▸ **Provided data**:
----

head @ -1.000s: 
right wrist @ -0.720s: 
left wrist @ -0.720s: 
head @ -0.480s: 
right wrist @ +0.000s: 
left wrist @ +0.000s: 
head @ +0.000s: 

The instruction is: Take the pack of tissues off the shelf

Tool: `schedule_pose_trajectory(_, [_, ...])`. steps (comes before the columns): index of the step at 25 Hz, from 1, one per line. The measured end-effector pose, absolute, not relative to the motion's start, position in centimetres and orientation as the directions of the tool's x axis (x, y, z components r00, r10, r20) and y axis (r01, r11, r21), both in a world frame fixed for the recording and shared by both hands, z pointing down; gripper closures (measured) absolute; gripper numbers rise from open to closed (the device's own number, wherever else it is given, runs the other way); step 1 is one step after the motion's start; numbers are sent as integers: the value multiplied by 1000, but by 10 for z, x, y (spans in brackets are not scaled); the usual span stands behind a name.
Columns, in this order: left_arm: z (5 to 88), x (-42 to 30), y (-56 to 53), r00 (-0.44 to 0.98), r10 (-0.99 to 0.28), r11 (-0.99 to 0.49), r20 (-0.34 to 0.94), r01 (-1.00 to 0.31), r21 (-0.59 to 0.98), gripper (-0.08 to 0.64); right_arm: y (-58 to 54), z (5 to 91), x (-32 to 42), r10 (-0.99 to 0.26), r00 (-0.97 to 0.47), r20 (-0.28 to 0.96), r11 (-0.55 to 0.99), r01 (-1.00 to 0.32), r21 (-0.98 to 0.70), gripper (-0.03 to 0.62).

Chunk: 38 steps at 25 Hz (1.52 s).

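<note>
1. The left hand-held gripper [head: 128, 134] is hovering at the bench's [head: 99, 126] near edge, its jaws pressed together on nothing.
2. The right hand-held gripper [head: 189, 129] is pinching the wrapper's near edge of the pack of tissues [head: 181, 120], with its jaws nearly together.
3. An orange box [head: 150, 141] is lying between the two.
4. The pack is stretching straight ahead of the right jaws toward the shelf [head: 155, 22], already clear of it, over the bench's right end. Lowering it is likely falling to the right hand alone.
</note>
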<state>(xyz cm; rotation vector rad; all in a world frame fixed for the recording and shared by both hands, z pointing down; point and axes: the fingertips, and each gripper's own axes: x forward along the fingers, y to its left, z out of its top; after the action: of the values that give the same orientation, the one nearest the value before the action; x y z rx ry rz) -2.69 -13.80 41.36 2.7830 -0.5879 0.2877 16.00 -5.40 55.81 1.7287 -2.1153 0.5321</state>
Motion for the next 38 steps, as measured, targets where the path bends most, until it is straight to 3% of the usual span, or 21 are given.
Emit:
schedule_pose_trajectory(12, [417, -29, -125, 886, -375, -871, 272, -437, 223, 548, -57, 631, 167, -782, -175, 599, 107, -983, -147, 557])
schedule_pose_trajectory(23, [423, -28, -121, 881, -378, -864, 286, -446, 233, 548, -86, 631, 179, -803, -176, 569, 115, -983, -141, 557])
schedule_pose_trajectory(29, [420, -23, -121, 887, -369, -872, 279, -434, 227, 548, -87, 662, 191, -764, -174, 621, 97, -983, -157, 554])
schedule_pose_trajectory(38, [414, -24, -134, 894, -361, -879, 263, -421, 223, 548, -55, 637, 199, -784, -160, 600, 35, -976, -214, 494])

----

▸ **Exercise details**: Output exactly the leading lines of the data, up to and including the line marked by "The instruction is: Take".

▸ **Solved problem**:
head @ -1.000s: 
right wrist @ -0.720s: 
left wrist @ -0.720s: 
head @ -0.480s: 
right wrist @ +0.000s: 
left wrist @ +0.000s: 
head @ +0.000s: 

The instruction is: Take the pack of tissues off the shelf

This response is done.